What the task requires ->
Pull every "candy" line out of the data below.

Records from a data collection:
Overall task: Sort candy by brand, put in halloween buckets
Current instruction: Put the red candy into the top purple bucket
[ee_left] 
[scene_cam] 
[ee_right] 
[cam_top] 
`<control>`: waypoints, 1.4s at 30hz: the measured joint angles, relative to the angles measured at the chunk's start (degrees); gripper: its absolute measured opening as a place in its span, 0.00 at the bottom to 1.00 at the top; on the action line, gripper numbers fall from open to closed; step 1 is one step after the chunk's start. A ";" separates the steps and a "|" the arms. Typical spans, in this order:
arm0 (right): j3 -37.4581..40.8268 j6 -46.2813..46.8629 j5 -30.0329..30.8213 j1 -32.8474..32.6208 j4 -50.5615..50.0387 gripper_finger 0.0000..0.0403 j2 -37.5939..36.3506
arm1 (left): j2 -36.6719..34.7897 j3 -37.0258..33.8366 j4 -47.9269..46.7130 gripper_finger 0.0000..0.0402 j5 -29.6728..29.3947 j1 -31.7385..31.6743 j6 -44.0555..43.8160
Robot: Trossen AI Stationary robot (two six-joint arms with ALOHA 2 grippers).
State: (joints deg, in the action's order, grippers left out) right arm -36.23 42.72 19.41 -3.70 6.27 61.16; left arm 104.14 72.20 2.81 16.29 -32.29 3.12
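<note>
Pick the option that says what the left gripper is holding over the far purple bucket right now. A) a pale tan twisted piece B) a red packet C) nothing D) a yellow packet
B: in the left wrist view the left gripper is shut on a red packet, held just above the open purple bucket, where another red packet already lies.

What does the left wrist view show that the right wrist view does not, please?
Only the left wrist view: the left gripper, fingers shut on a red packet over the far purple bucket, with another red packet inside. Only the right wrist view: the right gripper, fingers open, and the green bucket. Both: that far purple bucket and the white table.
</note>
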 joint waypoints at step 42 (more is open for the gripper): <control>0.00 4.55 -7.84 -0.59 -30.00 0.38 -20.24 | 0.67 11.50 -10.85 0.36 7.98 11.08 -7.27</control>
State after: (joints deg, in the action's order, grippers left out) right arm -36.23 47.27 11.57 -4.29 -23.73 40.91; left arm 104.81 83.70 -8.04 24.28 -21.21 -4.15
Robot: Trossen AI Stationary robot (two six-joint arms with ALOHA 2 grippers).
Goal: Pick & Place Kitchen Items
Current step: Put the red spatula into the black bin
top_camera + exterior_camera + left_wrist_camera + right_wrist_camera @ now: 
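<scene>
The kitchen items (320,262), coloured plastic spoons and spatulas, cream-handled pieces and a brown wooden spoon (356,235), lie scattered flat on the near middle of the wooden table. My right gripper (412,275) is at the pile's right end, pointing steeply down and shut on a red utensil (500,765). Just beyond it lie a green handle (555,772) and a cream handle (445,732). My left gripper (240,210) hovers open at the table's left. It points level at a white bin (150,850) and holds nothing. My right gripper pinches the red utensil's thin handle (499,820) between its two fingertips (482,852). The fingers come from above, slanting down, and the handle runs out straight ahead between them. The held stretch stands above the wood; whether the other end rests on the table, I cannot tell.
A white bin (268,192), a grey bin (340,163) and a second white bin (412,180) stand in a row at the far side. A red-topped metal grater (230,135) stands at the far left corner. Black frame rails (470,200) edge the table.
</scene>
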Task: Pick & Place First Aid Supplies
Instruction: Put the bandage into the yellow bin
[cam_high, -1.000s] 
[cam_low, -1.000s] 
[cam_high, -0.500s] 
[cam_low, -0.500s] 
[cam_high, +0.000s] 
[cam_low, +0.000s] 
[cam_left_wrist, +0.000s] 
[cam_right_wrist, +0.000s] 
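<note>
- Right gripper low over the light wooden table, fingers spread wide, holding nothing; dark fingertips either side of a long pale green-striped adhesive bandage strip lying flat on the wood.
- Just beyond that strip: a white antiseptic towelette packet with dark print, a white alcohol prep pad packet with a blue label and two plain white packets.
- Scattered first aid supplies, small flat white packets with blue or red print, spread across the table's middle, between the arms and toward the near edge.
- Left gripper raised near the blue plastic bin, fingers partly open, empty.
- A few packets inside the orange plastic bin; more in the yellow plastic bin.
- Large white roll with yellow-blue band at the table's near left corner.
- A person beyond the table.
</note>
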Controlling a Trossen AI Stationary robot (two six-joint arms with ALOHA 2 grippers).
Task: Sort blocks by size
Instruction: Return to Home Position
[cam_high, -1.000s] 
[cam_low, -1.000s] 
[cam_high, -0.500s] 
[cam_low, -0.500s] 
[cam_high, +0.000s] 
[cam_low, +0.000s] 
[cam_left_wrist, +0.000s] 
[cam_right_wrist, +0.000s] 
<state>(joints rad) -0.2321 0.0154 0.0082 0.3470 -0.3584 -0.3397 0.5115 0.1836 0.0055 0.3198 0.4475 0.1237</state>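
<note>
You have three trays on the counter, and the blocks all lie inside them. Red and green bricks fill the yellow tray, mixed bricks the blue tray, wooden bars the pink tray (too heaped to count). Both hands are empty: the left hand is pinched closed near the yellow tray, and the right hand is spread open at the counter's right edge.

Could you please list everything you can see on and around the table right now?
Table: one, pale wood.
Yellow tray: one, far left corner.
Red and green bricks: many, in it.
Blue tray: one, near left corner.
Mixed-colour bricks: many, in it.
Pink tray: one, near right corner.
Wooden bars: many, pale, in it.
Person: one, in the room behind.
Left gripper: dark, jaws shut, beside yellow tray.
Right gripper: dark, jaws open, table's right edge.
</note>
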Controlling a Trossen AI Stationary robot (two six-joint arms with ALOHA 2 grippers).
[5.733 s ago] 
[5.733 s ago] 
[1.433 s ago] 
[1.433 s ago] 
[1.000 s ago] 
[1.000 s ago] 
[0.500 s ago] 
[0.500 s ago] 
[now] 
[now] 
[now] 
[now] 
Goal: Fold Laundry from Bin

Output ->
Overall task: Sort candy by brand, put in halloween buckets
Current instruction: Put the red candy into the top purple bucket

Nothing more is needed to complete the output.